Find the string "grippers" in the listing below and return each line it appears in.

Collected material Start Marker

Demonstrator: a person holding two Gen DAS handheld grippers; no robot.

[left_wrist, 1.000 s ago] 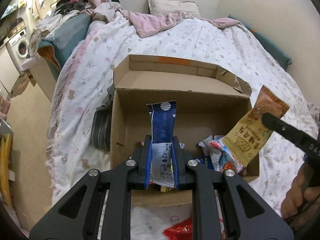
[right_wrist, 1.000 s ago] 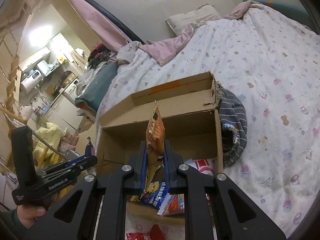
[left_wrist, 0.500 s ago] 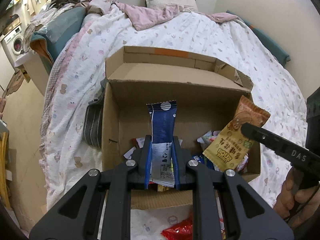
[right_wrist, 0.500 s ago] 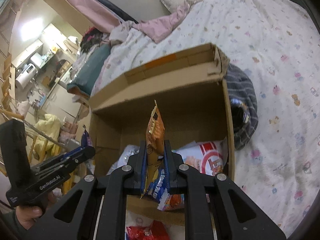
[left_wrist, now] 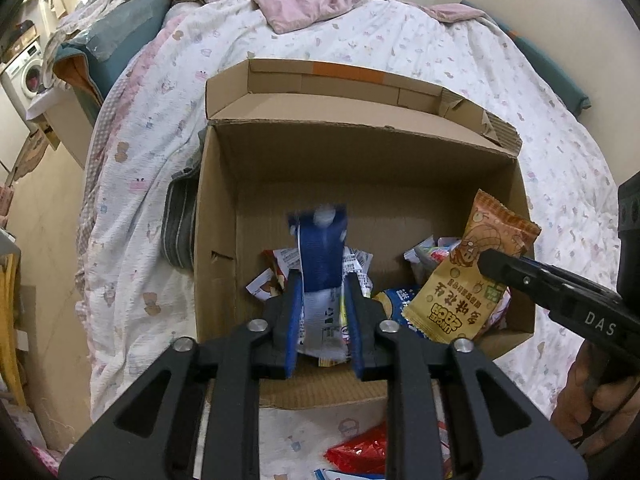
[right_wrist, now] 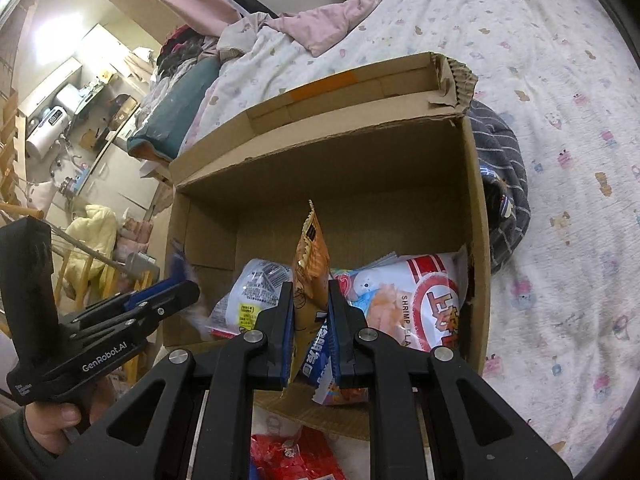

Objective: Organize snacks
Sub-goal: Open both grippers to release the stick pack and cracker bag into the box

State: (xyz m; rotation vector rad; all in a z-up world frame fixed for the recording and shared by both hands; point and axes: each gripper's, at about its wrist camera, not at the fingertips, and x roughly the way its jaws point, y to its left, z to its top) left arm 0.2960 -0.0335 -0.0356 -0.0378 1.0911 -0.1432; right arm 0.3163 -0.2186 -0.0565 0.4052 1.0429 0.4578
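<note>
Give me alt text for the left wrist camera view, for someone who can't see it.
The left gripper, its jaws opening, has a blue snack packet between its fingers above an open cardboard box of snacks on a bed. At right, the right gripper holds an orange snack packet over the box.

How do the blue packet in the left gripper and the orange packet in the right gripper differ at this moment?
The blue packet is blurred and loose between the left gripper's opening jaws; the orange packet is sharp and pinched in the shut right gripper. Blue is narrow; orange is wider. Both are over the cardboard box.
</note>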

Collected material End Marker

Exercise result:
Demonstrator: a person holding two Gen DAS handheld grippers; no robot.
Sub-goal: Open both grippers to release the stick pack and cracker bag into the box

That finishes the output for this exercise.